§ Information provided

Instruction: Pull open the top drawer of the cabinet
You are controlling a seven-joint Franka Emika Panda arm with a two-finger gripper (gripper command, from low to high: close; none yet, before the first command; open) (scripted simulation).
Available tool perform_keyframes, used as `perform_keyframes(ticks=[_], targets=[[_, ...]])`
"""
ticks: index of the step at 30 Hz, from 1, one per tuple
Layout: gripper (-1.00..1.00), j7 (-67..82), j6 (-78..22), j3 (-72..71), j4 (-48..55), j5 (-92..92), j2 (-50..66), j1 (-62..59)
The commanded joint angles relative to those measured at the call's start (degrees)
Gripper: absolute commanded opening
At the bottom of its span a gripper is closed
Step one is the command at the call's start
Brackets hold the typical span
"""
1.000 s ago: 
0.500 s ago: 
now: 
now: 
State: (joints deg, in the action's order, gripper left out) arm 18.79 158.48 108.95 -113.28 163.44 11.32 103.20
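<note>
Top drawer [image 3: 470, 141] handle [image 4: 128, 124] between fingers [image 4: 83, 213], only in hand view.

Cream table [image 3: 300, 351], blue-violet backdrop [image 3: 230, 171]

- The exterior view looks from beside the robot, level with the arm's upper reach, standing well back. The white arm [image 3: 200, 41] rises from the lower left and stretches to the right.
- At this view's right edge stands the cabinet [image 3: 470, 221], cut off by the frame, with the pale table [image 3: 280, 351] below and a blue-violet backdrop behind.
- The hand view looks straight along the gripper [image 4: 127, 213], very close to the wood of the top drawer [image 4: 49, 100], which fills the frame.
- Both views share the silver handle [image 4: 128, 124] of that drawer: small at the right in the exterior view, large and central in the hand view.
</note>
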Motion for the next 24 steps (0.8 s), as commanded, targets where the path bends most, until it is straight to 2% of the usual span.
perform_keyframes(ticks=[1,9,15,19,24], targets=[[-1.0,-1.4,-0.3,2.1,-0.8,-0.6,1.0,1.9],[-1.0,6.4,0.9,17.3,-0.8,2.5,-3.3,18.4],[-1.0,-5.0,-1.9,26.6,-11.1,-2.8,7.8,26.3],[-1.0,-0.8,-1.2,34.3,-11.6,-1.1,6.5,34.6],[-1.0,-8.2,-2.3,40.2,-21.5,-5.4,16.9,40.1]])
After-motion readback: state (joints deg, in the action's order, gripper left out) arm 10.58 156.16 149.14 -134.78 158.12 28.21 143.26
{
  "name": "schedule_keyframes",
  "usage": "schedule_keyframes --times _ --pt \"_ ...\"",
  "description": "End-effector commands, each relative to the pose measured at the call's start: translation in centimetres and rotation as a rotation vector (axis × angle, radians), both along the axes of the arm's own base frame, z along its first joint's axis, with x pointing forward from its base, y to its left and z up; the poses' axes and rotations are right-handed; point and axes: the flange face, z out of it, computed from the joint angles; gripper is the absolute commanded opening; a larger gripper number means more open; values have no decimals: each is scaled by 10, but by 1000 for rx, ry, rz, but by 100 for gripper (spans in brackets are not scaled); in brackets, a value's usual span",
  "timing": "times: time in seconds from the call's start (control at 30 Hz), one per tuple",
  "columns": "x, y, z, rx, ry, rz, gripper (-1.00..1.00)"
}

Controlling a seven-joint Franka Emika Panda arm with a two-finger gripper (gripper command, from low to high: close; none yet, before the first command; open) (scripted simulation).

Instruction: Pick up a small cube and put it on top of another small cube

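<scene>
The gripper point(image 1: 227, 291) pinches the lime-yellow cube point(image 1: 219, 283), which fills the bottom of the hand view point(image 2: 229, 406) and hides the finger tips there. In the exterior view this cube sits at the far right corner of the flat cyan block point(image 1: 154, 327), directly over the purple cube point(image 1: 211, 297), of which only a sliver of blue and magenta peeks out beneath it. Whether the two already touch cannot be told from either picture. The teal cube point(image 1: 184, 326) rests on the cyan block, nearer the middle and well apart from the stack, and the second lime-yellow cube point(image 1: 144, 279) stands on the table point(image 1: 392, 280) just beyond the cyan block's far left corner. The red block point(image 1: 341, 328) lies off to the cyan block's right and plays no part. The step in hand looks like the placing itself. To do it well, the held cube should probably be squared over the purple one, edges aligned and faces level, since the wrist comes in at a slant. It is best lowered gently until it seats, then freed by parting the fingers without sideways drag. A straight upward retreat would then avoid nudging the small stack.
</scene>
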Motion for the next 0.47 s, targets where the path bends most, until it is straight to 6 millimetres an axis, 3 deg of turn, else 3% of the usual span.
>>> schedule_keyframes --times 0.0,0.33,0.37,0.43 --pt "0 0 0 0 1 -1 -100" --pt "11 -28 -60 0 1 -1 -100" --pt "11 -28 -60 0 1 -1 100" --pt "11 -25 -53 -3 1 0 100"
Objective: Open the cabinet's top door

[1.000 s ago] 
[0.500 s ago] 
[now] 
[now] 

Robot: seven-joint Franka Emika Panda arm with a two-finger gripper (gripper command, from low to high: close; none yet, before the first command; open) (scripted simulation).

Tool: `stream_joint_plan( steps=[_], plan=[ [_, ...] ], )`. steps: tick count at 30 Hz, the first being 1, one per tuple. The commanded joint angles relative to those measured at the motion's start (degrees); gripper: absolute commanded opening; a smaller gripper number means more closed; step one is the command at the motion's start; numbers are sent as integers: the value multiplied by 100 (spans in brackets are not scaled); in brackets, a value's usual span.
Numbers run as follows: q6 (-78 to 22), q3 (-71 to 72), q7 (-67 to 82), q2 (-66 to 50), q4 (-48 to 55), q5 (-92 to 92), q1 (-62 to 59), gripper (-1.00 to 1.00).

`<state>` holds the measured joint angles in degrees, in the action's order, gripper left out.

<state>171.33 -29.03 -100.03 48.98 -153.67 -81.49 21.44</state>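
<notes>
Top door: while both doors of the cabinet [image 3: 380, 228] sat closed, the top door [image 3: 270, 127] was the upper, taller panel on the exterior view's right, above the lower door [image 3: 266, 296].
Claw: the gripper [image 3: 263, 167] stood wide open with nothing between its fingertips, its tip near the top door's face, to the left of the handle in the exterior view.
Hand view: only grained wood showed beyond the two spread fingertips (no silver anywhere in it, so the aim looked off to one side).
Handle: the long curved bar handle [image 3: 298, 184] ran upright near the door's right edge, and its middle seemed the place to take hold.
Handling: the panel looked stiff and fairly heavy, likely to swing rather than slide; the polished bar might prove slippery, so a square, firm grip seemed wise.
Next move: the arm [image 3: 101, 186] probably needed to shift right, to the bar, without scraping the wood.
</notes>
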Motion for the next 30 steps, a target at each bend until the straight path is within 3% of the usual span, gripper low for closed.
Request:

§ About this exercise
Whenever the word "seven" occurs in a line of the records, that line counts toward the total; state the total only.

§ Response area
3